Lo mein is generally the healthier choice, but the gap between the two dishes depends almost entirely on how they’re prepared. A typical serving of lo mein contains fewer calories and less fat than fried rice, mainly because fried rice absorbs more cooking oil during its time in the wok. That said, neither dish is a nutritional standout in its standard takeout form, and small tweaks to either one can shift the balance considerably.
Where the Calorie Difference Comes From
The biggest factor separating these two dishes isn’t the starch itself. It’s the oil. Fried rice is cooked at high heat in oil, and the individual grains of rice have a large combined surface area that soaks it up. How much oil a starchy food absorbs during frying depends on its moisture content, cooking time, and temperature. Foods with higher initial moisture tend to absorb more oil, and longer frying times increase oil uptake further. A typical restaurant serving of fried rice can contain two to three tablespoons of oil, while lo mein noodles, which are briefly stir-tossed rather than fried, generally pick up less.
A standard takeout portion of vegetable lo mein runs roughly 300 to 400 calories. The same size serving of fried rice, especially with egg and soy sauce, lands closer to 450 to 550 calories. Add pork, shrimp, or chicken to either dish and the numbers climb, but fried rice still tends to come out ahead in total calories because of the oil absorption baked into the cooking method.
Sodium and Sauce
Both dishes are high in sodium, which is worth knowing if you’re watching salt intake. Lo mein sauce is relatively simple: soy sauce, ginger, garlic, sesame oil, and sometimes oyster sauce. Despite tasting rich, it typically contains zero grams of added sugar. Fried rice also relies on soy sauce, but restaurants often add extra seasoning sauces that push the sodium total higher.
A single takeout serving of either dish can easily deliver 800 to 1,200 milligrams of sodium, which is roughly half the daily recommended limit. If you’re ordering from a restaurant, asking for light sauce on lo mein is a more effective sodium-reduction strategy than trying to modify fried rice, where the seasoning is cooked directly into the grains.
How Each Dish Affects Fullness
Noodles and rice behave differently when it comes to keeping you satisfied after a meal. Research comparing pasta and white rice found that pasta produced significantly higher fullness scores. In one study, rice scored a fullness factor of 1.66, while pasta scored 2.2 to 2.38, meaning participants felt noticeably more satisfied after eating noodles. When given the option to eat freely at the next meal, people who had eaten rice consumed about 787 calories on average, compared to roughly 695 calories for those who had eaten pasta.
This matters for real-world eating. If lo mein keeps you fuller longer, you’re less likely to snack an hour later or overeat at your next meal. The practical calorie difference over the course of a day can be meaningful, even if the two dishes look similar on paper.
Blood Sugar Considerations
White rice has a moderate glycemic index, falling in the 56 to 69 range. This means it raises blood sugar at a moderate pace, though the added oil in fried rice actually slows this effect somewhat. Lo mein noodles, made from wheat flour, tend to fall in a similar or slightly lower glycemic range. Neither dish is a clear winner here, and the vegetables and protein you add to either one will slow the blood sugar response more than the starch choice alone.

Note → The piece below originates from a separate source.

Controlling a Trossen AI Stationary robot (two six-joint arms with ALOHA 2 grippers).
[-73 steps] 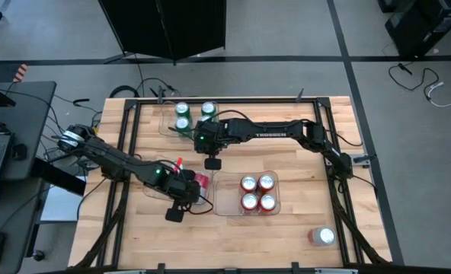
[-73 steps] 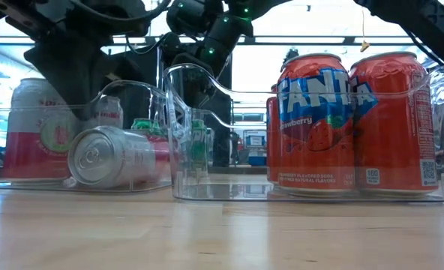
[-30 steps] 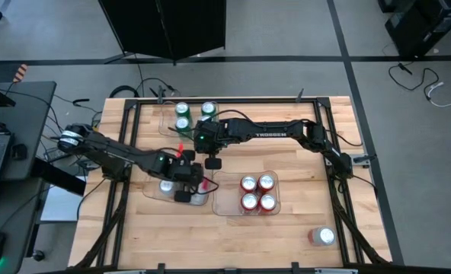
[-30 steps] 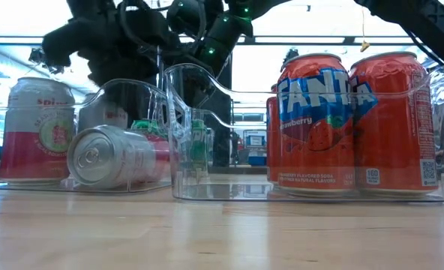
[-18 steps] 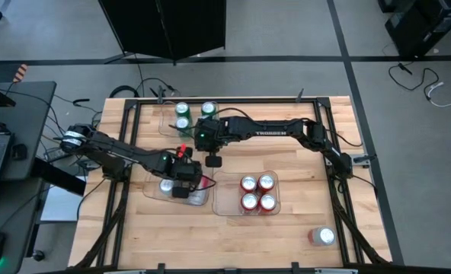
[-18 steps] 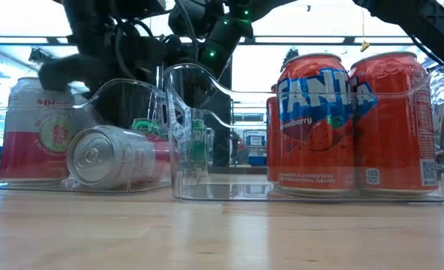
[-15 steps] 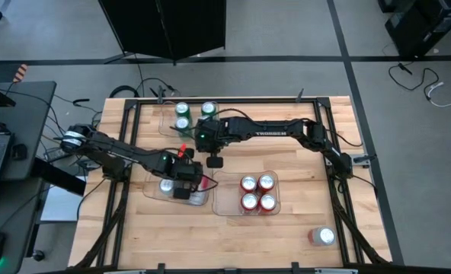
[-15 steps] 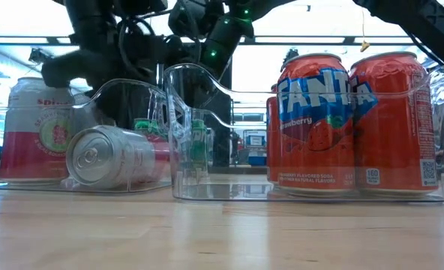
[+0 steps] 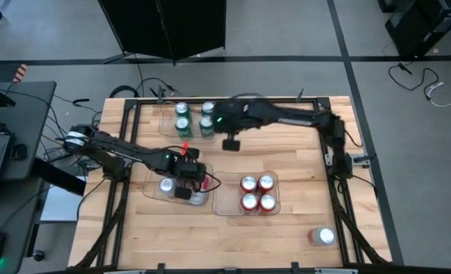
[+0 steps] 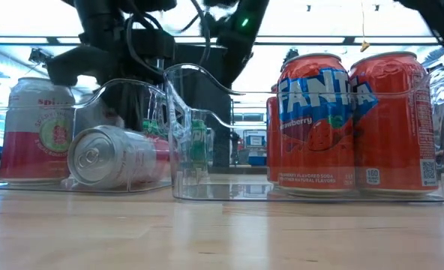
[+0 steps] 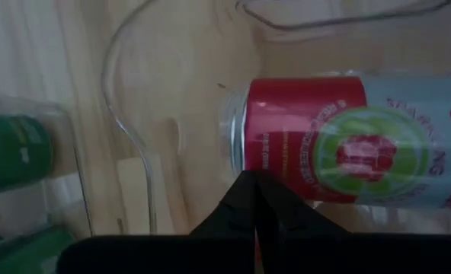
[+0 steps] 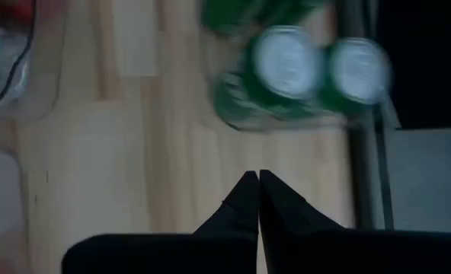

If blood sugar management is a priority for you, the more important variable is portion size. A heaping takeout container of either dish delivers a large carbohydrate load regardless of the starch type.
How to Make Either Dish Healthier
The simplest upgrade for fried rice is using less oil. At home, a well-seasoned or nonstick wok lets you cut the oil by half or more without sacrificing texture. Using brown rice instead of white adds fiber, magnesium, and potassium, and it holds up well to stir-frying. Cauliflower rice is another swap that cuts calories dramatically, though it changes the dish significantly.
For lo mein, switching to whole wheat noodles adds fiber without changing the flavor much. Brown rice noodles offer a similar fiber boost and contain about the same protein as whole wheat versions. If you want a bigger protein increase, chickpea-based noodles deliver roughly 13 grams of protein per two-ounce serving, double what most grain noodles provide.
Loading either dish with vegetables is the single most effective change. Broccoli, snap peas, bell peppers, and cabbage add bulk, fiber, and nutrients without meaningful calories. A lo mein or fried rice that’s half vegetables and half starch is a genuinely different nutritional profile than the starch-heavy versions most restaurants serve.
The Bottom Line on Ordering
If you’re choosing between a standard takeout lo mein and a standard fried rice, lo mein wins on calories, fat, and satiety. It absorbs less cooking oil, keeps you full longer, and its sauce is easier to control. Fried rice isn’t dramatically worse, though. The difference between the two is smaller than the difference either one has compared to, say, a steamed dish with sauce on the side. Your best move is whichever one you enjoy enough to eat a reasonable portion of, loaded with as many vegetables as possible.